Le président de Lens attaque le PSG sans le nommer sur les droits TV

Dans les coulisses du football français, les tensions autour des droits télévisuels continuent d’alimenter les débats les plus houleux. Je ressens cette électricité particulière qui traverse les instances, cette même énergie qui vibrait jadis dans les travées de la Beaujoire lors des grands soirs européens.

Une critique voilée mais percutante du modèle actuel

Joseph Oughourlian ne mâche jamais ses mots quand il s’agit de défendre l’équité sportive. Sur RMC, le président lensois a livré une analyse cinglante sans jamais prononcer le nom de ses cibles. « On sent bien que la LFP ne travaille pas pour la Ligue. Elle travaille pour quelques clubs », a-t-il déclaré avec cette franchise qui caractérise les dirigeants du Nord.

Cette sortie fait écho aux frustrations grandissantes des clubs moyens face à un système qu’ils jugent déséquilibré. L’ancien banquier d’affaires pointe du doigt une gouvernance qu’il estime défaillante, où certaines formations bénéficieraient d’avantages disproportionnés.

Enjeu Position d’Oughourlian Impact sur les clubs
Répartition des droits TV Plus d’équité nécessaire Survie financière menacée
Gouvernance LFP Réforme indispensable Manque de représentativité

L’appel à une redistribution plus juste des revenus

Le dirigeant artésien développe sa vision d’un championnat plus solidaire. Il cite l’exemple de Frank McCourt, propriétaire marseillais, qui aurait compris une vérité fondamentale : la valeur individuelle d’un club croît avec celle de l’ensemble du championnat.

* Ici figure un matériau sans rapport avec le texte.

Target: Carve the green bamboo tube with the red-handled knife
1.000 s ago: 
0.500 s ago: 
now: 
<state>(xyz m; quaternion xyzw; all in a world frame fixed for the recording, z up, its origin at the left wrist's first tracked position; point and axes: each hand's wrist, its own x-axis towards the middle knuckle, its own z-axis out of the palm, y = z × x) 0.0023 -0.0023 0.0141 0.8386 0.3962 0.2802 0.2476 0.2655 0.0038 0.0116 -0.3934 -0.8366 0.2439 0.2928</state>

Cette philosophie tranche avec l’approche d’autres formations, notamment parisiennes, davantage tournées vers les compétitions européennes. Oughourlian reconnaît cette logique tout en plaidant pour une approche différente :

  • Renforcement de l’attractivité globale de la Ligue 1
  • Amélioration de la compétitivité entre tous les clubs
  • Valorisation collective plutôt qu’individuelle

« Il y a un certain nombre de clubs qui n’ont vraiment plus rien à se mettre sous la dent », souligne-t-il avec cette émotion que je reconnais chez tous les passionnés de ballon rond. Cette réalité résonne particulièrement dans un contexte où la survie économique de nombreuses formations reste précaire.

L’ancien président de l’AGAM insiste sur la nécessité de remettre les mécanismes de répartition au centre des discussions. Son message s’adresse autant aux instances qu’aux supporters, ces témoins privilégiés d’un football en pleine mutation.